--- RAW DATA Enclosed Below ---

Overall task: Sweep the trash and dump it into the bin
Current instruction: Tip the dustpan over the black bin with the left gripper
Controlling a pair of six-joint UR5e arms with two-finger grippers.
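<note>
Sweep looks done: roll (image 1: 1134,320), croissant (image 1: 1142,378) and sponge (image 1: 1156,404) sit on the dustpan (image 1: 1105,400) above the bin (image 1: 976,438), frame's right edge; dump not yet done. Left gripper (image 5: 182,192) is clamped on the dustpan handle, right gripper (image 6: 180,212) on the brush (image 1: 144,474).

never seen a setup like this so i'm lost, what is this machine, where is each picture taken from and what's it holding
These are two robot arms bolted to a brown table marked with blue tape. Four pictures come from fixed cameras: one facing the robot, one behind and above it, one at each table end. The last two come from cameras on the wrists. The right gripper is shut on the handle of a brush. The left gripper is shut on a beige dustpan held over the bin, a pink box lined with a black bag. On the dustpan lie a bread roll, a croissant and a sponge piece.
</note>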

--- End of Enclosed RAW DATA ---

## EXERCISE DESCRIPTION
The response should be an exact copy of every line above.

## WRITTEN ANSWER
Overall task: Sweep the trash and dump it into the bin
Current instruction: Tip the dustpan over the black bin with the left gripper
Controlling a pair of six-joint UR5e arms with two-finger grippers.
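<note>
Sweep looks done: roll (image 1: 1134,320), croissant (image 1: 1142,378) and sponge (image 1: 1156,404) sit on the dustpan (image 1: 1105,400) above the bin (image 1: 976,438), frame's right edge; dump not yet done. Left gripper (image 5: 182,192) is clamped on the dustpan handle, right gripper (image 6: 180,212) on the brush (image 1: 144,474).

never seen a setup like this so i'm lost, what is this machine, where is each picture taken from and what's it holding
These are two robot arms bolted to a brown table marked with blue tape. Four pictures come from fixed cameras: one facing the robot, one behind and above it, one at each table end. The last two come from cameras on the wrists. The right gripper is shut on the handle of a brush. The left gripper is shut on a beige dustpan held over the bin, a pink box lined with a black bag. On the dustpan lie a bread roll, a croissant and a sponge piece.
</note>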

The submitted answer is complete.